■ **Task statement**
From the records below, return every line containing the word "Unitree".
******
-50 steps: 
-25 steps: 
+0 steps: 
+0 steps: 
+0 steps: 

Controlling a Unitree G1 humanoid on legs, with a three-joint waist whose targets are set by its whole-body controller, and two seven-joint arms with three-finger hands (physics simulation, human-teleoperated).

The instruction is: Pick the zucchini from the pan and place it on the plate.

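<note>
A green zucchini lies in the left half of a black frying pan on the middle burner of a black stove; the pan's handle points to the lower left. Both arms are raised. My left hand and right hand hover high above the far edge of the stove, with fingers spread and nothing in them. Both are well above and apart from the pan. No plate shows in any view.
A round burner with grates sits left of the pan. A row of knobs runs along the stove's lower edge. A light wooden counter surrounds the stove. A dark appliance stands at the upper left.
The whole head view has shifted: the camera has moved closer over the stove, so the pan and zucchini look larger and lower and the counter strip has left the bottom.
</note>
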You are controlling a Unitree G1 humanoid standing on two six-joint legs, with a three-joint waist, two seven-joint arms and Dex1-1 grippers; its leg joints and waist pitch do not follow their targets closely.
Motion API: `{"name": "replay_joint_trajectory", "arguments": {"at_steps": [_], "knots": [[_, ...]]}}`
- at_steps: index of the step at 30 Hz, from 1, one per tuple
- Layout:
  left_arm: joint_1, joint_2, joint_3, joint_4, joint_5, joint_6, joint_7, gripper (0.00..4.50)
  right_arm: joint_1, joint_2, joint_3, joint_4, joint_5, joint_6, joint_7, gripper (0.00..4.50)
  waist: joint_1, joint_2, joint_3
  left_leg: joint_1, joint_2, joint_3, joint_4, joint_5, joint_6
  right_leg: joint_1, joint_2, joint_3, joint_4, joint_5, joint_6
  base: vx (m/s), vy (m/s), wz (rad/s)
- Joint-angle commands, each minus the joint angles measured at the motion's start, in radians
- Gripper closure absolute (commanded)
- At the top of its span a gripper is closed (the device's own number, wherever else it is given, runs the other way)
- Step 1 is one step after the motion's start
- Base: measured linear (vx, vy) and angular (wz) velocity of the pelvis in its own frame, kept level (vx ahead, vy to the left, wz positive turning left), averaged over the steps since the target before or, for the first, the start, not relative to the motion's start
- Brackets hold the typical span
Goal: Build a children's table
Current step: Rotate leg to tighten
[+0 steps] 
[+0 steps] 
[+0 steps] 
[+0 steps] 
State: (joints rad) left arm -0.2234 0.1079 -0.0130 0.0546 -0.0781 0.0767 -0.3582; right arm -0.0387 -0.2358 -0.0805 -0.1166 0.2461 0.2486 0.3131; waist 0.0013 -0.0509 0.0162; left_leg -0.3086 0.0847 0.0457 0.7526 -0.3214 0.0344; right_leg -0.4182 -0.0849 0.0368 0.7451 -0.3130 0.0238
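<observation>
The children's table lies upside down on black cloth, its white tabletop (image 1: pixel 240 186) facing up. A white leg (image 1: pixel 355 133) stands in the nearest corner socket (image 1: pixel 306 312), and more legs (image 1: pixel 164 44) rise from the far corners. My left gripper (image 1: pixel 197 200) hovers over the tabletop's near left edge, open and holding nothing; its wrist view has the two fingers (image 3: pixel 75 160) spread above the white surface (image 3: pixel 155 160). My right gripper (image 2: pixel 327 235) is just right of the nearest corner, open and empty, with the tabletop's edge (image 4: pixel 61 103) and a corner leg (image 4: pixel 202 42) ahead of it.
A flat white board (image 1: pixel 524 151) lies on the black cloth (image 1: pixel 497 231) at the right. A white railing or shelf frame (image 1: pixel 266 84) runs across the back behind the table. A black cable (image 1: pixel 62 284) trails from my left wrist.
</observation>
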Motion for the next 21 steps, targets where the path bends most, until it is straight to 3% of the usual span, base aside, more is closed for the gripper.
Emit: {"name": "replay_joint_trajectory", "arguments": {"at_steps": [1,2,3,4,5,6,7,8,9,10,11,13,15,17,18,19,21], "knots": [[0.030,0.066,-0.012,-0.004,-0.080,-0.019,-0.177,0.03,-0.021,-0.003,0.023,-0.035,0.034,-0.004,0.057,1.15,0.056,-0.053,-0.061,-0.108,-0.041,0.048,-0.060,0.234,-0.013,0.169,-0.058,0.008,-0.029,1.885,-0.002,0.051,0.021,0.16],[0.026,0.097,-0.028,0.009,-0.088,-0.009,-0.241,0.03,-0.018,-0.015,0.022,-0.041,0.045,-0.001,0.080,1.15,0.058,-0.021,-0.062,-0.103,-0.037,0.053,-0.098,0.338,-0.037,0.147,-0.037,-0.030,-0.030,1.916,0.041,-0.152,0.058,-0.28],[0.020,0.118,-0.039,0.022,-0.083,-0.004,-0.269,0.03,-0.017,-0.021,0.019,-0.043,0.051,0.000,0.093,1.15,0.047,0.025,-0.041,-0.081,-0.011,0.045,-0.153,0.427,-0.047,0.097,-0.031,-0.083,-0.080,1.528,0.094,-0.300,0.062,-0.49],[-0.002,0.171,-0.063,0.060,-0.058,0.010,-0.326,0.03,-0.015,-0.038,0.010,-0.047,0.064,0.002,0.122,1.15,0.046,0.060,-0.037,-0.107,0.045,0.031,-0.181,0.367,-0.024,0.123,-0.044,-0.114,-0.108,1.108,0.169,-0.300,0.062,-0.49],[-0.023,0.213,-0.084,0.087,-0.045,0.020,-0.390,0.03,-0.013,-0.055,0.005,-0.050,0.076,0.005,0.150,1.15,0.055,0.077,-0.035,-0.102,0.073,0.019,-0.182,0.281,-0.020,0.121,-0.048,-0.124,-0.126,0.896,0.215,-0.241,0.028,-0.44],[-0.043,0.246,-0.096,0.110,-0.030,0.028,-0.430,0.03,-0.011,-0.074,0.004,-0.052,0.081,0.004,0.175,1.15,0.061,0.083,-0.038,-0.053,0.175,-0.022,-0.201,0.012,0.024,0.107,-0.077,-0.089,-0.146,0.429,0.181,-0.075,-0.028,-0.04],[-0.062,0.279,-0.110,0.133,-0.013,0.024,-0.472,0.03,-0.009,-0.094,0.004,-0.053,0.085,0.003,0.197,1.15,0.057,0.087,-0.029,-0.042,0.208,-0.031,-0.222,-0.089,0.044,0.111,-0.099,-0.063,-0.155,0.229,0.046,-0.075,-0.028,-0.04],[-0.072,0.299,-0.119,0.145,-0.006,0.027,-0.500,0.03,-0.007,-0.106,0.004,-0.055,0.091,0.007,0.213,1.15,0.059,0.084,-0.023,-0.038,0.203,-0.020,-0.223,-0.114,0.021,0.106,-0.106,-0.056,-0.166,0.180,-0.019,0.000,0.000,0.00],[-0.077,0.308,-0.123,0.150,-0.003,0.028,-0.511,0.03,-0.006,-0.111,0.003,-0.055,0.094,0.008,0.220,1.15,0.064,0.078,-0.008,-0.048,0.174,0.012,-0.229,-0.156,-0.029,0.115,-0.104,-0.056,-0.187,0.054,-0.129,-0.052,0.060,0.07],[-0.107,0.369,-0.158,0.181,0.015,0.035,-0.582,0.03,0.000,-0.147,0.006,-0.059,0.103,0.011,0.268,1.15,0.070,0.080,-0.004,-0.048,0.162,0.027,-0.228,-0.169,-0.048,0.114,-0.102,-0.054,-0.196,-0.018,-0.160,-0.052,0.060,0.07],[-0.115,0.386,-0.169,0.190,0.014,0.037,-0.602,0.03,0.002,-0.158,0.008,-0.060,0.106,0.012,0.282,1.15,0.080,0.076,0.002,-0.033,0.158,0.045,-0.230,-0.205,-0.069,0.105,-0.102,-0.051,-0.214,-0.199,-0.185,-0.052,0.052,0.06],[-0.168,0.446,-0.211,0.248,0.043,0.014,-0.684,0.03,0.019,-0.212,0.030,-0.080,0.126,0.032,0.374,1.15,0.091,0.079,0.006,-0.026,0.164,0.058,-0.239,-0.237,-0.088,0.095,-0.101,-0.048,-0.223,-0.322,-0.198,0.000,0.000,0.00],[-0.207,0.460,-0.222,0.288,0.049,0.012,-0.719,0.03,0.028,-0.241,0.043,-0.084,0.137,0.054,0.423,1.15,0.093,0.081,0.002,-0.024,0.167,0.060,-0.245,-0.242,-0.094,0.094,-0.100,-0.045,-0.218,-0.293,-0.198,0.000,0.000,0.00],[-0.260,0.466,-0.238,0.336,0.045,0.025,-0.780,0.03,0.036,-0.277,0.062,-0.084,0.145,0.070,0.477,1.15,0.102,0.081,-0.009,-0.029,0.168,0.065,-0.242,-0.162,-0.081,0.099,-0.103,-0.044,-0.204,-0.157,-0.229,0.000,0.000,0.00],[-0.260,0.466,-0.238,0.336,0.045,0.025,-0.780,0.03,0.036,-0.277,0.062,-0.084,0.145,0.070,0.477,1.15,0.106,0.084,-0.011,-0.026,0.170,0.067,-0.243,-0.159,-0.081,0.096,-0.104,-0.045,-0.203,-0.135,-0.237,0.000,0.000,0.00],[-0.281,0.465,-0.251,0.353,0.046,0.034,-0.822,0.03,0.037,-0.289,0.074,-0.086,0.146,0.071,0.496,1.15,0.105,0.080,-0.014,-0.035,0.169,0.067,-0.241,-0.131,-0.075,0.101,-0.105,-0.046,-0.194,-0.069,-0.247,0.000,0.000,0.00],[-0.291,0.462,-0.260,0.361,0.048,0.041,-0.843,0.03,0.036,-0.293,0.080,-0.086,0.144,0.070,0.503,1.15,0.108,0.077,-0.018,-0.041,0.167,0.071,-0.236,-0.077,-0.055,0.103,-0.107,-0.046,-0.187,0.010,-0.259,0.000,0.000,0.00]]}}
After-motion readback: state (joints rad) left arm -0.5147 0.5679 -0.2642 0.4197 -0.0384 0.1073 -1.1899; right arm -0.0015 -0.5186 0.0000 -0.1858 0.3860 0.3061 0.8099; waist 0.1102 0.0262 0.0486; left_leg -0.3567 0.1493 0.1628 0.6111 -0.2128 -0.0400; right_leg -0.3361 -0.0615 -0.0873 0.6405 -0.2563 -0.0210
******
■ **Result of this exercise**
Controlling a Unitree G1 humanoid on legs, with a three-joint waist whose targets are set by its whole-body controller, and two seven-joint arms with three-finger hands (physics simulation, human-teleoperated).
You are controlling a Unitree G1 humanoid standing on two six-joint legs, with a three-joint waist, two seven-joint arms and Dex1-1 grippers; its leg joints and waist pitch do not follow their targets closely.

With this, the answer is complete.